_Given information_

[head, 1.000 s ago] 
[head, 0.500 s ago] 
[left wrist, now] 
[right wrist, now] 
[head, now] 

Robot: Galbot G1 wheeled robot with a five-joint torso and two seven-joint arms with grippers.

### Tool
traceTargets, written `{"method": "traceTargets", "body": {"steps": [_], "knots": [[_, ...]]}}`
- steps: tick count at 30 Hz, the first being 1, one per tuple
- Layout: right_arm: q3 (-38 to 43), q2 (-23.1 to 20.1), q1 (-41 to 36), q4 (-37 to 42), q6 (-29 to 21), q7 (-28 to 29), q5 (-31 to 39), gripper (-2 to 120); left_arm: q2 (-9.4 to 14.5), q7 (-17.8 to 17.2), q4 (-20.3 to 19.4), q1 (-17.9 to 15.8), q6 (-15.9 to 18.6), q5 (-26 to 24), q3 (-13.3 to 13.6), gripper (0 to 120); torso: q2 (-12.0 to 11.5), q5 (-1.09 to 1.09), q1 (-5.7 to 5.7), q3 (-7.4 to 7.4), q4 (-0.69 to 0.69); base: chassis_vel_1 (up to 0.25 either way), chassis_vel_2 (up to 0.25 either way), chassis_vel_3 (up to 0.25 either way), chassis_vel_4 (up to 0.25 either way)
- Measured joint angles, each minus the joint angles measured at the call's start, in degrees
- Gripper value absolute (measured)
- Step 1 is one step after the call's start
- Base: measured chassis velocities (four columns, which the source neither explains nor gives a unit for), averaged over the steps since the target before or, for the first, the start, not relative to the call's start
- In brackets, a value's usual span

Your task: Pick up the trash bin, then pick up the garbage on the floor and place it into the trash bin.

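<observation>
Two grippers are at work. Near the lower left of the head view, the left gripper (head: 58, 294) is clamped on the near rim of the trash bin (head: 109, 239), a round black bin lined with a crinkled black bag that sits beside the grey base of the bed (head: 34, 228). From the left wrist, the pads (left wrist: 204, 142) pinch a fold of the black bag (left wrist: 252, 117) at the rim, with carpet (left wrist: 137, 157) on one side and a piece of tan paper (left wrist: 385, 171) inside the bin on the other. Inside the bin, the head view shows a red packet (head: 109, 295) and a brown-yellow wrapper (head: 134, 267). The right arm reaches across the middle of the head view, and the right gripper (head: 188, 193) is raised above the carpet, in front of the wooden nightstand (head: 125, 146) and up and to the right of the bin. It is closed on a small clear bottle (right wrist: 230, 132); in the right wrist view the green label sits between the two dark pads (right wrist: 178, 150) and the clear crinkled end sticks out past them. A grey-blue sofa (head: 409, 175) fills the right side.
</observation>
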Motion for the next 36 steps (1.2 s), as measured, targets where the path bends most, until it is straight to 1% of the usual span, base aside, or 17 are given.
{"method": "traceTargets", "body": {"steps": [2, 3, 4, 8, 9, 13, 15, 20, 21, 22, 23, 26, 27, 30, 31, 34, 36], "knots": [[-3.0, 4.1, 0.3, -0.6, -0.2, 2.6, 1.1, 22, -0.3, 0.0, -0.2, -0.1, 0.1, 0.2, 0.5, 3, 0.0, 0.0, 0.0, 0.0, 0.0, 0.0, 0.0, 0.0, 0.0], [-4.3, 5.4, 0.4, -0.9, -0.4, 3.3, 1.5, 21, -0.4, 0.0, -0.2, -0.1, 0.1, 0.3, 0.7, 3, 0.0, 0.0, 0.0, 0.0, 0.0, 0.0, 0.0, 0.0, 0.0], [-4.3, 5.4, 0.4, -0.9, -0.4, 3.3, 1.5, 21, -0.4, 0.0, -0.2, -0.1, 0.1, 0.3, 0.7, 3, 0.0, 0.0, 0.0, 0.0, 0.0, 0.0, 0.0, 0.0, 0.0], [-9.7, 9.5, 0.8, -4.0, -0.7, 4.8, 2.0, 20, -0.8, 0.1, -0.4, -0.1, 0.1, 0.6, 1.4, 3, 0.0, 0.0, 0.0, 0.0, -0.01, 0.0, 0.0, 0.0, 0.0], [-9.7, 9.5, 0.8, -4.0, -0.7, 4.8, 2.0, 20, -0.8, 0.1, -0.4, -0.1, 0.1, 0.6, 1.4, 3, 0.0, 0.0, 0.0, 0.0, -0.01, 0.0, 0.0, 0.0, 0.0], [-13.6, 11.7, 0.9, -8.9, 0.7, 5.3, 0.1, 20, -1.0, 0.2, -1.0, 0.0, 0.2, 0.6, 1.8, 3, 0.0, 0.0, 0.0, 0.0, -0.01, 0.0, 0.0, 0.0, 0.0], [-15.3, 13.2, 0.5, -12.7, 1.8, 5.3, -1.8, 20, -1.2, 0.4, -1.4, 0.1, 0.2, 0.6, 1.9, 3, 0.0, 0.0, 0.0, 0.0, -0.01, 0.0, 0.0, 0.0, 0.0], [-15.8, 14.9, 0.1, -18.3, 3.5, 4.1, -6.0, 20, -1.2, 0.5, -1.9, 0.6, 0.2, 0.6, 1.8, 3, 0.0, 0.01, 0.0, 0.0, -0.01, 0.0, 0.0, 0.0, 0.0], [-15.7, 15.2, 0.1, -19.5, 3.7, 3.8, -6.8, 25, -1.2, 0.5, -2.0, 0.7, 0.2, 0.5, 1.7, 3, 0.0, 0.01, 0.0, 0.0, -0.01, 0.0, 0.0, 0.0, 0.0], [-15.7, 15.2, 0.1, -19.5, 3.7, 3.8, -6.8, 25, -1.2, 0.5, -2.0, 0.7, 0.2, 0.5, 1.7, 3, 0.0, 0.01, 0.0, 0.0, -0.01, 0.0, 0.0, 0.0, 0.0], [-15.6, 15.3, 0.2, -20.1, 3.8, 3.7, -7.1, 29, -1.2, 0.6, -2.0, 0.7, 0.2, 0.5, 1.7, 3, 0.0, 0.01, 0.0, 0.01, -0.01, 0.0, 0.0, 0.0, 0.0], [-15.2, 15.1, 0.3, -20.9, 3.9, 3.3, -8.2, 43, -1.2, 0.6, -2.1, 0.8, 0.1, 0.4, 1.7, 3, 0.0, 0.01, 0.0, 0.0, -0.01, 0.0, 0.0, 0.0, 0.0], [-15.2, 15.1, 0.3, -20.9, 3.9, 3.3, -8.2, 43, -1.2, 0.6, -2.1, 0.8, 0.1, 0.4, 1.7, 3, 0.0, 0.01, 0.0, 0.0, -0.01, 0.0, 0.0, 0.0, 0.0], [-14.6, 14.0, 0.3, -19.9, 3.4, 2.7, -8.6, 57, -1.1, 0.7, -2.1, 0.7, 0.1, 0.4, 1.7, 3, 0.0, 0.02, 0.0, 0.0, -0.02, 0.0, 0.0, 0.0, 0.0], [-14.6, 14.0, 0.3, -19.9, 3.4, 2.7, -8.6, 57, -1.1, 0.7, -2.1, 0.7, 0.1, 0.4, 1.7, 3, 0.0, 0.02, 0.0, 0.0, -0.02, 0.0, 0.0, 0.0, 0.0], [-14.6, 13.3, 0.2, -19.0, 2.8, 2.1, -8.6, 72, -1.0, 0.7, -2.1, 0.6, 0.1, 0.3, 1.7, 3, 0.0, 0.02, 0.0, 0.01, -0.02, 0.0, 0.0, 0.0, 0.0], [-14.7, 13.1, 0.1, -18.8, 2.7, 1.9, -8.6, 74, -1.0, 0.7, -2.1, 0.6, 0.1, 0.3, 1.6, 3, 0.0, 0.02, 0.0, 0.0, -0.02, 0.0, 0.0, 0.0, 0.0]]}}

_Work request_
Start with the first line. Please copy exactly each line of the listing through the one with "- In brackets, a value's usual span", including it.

_Solution for this exercise_
[head, 1.000 s ago] 
[head, 0.500 s ago] 
[left wrist, now] 
[right wrist, now] 
[head, now] 

Robot: Galbot G1 wheeled robot with a five-joint torso and two seven-joint arms with grippers.

### Tool
traceTargets, written `{"method": "traceTargets", "body": {"steps": [_], "knots": [[_, ...]]}}`
- steps: tick count at 30 Hz, the first being 1, one per tuple
- Layout: right_arm: q3 (-38 to 43), q2 (-23.1 to 20.1), q1 (-41 to 36), q4 (-37 to 42), q6 (-29 to 21), q7 (-28 to 29), q5 (-31 to 39), gripper (-2 to 120); left_arm: q2 (-9.4 to 14.5), q7 (-17.8 to 17.2), q4 (-20.3 to 19.4), q1 (-17.9 to 15.8), q6 (-15.9 to 18.6), q5 (-26 to 24), q3 (-13.3 to 13.6), gripper (0 to 120); torso: q2 (-12.0 to 11.5), q5 (-1.09 to 1.09), q1 (-5.7 to 5.7), q3 (-7.4 to 7.4), q4 (-0.69 to 0.69); base: chassis_vel_1 (up to 0.25 either way), chassis_vel_2 (up to 0.25 either way), chassis_vel_3 (up to 0.25 either way), chassis_vel_4 (up to 0.25 either way)
- Measured joint angles, each minus the joint angles measured at the call's start, in degrees
- Gripper value absolute (measured)
- Step 1 is one step after the call's start
- Base: measured chassis velocities (four columns, which the source neither explains nor gives a unit for), averaged over the steps since the target before or, for the first, the start, not relative to the call's start
- In brackets, a value's usual span

That makes the output complete.